To be fair, he’s not wrong, it wasn’t a traditionally tidy allotment, but you need weeds for wildlife and foraging and you need nettles for nettle soup. We haven’t had the time to work it properly this year and since becoming enthused by vegetables, the farm has been able to put a lot of labour into tidying their half of the plot, making ours look even worse.

He’s a personable sort, prey to sudden enthusiasms and difficult to fall out with, but when you come back to find useable crops dumped on the compost heap it’s hard not to think bad thoughts..

However, I’m not going to waste time, energy or health worrying about it. We still have our own polytunnel and “vertical veg” just became my main interest.

Second lemon – the Forest Schools have stripped all the blackberry bushes between us and them. There are, as I always tell people, very few rules of foraging. One, in order of importance, is only put it in your mouth if you know what it is. Two, almost as important, is never to strip a plant – leave some for other foragers and for the wild creatures who rely on it for food. It’s  a question of manners for us – a question of life or death for the animals.

The third is about never picking below three feet high in a dog walking area.
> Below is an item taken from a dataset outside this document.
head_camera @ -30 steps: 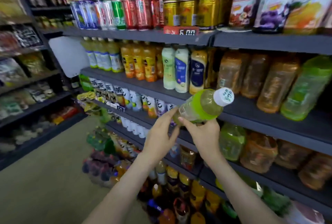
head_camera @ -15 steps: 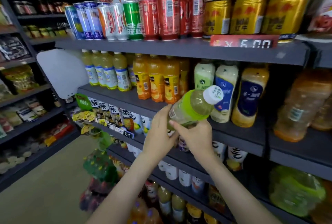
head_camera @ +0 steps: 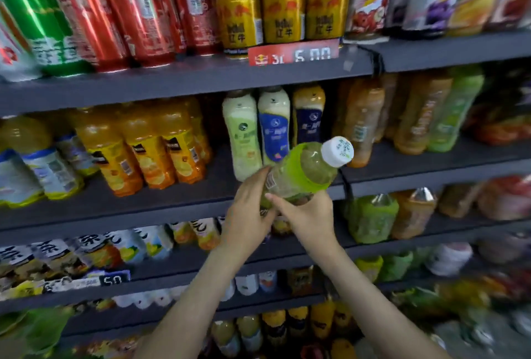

Next year I’m going to go down early in the picking season and pick what we need. I’m then going to film myself applying copious amounts of personal liquid waste (as Bob Flowerdew calls it) to the brambles. Hopefully I’ll be able to provide my own after my current problem is sorted out. If not I have access to gallons of urine each week from the separator toilets.

After they’ve stripped the bushes I’m going to blog on the subject, provide them with a link to the film clip and sit back smiling.